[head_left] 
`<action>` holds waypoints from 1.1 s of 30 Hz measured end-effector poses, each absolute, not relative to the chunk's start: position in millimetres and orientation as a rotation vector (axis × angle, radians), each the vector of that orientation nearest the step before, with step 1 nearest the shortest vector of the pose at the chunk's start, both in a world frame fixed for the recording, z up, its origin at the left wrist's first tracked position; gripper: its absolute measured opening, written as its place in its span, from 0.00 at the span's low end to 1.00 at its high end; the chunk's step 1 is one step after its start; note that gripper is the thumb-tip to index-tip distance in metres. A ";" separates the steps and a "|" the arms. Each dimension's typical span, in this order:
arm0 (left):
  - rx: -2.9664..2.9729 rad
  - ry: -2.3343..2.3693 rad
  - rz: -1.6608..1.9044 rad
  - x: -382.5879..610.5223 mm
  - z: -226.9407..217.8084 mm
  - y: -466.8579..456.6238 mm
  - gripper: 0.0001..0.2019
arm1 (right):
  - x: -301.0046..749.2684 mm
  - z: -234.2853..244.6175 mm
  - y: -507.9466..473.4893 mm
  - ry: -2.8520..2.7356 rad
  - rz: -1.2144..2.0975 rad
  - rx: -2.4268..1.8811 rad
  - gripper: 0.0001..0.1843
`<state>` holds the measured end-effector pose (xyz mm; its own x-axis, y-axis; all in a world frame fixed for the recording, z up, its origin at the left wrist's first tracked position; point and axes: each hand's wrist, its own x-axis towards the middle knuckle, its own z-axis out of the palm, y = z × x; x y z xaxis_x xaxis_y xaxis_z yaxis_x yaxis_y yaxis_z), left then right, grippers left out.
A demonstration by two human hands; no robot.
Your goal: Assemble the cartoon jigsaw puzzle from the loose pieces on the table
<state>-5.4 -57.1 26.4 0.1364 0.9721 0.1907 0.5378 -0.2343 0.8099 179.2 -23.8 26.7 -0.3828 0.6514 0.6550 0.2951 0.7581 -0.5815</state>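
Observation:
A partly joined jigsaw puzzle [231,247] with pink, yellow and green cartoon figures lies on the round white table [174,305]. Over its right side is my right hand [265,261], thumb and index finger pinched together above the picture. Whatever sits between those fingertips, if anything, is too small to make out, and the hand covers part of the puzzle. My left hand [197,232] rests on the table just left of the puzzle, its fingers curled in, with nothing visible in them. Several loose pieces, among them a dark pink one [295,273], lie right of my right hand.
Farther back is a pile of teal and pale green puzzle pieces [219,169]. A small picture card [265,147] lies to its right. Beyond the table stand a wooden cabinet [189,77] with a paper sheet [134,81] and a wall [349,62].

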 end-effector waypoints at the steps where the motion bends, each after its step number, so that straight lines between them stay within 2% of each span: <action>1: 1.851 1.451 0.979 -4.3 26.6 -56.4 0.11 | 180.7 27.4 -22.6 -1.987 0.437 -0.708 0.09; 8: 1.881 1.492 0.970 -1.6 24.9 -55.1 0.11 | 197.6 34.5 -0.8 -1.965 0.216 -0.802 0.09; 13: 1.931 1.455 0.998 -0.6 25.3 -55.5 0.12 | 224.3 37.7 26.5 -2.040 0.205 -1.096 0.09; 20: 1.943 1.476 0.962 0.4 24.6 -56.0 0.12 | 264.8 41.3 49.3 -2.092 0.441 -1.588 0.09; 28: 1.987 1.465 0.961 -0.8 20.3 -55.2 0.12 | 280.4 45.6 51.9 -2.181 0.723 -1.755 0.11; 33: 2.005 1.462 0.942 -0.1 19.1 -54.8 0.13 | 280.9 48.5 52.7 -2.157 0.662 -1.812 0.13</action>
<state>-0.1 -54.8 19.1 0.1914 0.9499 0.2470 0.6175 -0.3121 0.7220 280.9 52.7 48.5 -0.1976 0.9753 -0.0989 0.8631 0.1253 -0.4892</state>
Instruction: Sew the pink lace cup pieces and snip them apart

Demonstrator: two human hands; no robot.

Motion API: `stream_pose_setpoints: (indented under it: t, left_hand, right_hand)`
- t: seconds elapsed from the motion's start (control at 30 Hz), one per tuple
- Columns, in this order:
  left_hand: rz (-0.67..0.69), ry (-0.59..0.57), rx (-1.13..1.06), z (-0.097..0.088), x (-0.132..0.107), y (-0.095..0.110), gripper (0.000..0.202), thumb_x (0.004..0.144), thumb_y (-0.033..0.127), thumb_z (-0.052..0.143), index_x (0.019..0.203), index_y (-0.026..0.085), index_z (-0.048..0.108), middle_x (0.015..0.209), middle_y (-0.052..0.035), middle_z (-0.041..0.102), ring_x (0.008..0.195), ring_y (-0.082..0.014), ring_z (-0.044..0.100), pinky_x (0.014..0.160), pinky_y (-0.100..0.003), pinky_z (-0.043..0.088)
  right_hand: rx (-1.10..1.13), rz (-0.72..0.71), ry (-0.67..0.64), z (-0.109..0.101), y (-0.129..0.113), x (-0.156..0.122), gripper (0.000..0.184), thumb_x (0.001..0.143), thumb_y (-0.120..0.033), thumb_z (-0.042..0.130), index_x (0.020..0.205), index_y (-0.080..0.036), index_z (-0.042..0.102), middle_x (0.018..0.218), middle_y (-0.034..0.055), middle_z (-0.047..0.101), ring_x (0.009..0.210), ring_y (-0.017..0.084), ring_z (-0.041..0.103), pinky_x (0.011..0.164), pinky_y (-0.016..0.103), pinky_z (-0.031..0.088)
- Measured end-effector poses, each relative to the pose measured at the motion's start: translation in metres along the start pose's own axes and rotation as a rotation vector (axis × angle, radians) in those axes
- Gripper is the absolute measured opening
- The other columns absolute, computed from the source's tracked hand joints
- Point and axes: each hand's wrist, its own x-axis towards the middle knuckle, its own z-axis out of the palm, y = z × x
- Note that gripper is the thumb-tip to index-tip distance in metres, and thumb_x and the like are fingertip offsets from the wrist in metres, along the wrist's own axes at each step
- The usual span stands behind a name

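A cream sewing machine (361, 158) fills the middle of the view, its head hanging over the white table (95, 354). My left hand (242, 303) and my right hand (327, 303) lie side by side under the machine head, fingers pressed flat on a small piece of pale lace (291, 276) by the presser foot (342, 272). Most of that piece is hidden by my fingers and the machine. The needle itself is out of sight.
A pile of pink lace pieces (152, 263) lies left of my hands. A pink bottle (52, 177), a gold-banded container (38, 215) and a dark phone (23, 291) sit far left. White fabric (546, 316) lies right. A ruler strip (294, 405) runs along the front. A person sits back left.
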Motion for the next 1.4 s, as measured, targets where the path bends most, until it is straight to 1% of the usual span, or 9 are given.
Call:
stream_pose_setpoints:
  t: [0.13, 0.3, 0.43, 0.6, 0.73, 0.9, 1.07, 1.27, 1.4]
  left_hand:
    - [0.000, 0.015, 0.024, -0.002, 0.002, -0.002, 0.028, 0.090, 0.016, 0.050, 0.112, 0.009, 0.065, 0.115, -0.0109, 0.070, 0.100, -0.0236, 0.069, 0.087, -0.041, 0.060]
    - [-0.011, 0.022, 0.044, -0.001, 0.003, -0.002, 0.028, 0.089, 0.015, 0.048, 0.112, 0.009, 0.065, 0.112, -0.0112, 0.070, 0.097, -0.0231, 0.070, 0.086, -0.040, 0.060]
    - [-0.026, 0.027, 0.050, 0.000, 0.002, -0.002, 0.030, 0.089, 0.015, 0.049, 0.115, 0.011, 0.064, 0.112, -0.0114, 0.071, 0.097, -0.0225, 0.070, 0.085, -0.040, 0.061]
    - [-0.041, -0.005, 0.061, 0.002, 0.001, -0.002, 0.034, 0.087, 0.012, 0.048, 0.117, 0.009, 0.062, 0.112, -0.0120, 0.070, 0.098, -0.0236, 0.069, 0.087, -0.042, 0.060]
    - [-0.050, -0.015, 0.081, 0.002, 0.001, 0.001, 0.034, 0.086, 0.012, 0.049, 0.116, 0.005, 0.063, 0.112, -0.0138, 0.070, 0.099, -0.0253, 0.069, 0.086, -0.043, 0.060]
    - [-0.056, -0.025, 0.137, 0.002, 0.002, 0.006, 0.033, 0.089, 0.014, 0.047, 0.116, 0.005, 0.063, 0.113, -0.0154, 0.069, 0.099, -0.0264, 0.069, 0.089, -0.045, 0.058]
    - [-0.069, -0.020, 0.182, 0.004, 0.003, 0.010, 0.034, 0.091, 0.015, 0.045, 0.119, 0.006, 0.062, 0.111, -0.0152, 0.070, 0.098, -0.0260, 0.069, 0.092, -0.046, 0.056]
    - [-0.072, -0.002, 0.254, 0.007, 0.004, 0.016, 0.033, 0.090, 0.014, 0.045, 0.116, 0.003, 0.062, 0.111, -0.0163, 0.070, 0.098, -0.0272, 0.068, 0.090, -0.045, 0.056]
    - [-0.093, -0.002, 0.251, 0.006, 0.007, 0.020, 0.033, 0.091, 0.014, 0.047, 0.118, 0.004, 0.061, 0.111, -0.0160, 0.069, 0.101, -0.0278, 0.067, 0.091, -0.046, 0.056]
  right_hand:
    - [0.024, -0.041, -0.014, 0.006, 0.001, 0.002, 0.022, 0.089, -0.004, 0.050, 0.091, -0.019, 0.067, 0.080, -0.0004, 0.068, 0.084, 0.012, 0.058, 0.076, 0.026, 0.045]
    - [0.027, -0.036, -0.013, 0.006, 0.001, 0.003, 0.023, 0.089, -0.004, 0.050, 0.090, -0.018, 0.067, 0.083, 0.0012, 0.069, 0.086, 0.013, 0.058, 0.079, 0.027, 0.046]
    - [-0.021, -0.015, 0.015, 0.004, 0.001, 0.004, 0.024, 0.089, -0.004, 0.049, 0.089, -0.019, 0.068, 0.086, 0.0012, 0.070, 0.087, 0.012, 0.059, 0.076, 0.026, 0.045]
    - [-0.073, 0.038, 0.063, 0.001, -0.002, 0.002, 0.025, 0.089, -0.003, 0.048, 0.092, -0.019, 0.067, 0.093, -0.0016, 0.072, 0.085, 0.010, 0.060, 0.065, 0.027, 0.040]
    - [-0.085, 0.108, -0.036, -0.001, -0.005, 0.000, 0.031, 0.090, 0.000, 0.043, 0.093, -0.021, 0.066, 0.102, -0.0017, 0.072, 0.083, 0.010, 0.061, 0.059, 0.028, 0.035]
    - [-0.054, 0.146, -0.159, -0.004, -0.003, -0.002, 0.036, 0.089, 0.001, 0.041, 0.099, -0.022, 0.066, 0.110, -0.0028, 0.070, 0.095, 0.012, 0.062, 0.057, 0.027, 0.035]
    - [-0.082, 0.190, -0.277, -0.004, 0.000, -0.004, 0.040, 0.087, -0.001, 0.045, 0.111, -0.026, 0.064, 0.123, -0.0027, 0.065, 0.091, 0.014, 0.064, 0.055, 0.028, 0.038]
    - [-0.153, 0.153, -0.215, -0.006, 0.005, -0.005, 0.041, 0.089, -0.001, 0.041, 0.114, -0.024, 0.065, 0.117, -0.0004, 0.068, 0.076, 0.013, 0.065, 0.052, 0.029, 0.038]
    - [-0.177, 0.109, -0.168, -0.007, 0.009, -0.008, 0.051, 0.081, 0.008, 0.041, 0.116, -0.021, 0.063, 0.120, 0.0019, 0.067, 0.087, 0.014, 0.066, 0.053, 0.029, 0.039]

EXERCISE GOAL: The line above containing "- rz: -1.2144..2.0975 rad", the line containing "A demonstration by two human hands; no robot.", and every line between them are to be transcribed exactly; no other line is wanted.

TASK OUTPUT:
  - rz: -1.2144..2.0975 rad
  - rx: -2.4268..1.8811 rad
  - gripper: 0.0001..0.1843
`<state>` holds the measured end-effector pose (xyz mm; its own x-axis, y-axis; all in a world frame fixed for the recording, z up, its origin at the left wrist's first tracked position; point and axes: each hand's wrist, its own x-axis towards the middle knuckle, its own z-axis out of the palm, y = z × x; x y z xaxis_x xaxis_y xaxis_z yaxis_x yaxis_y yaxis_z), left then right, grippers left out.
A demonstration by two human hands; no robot.

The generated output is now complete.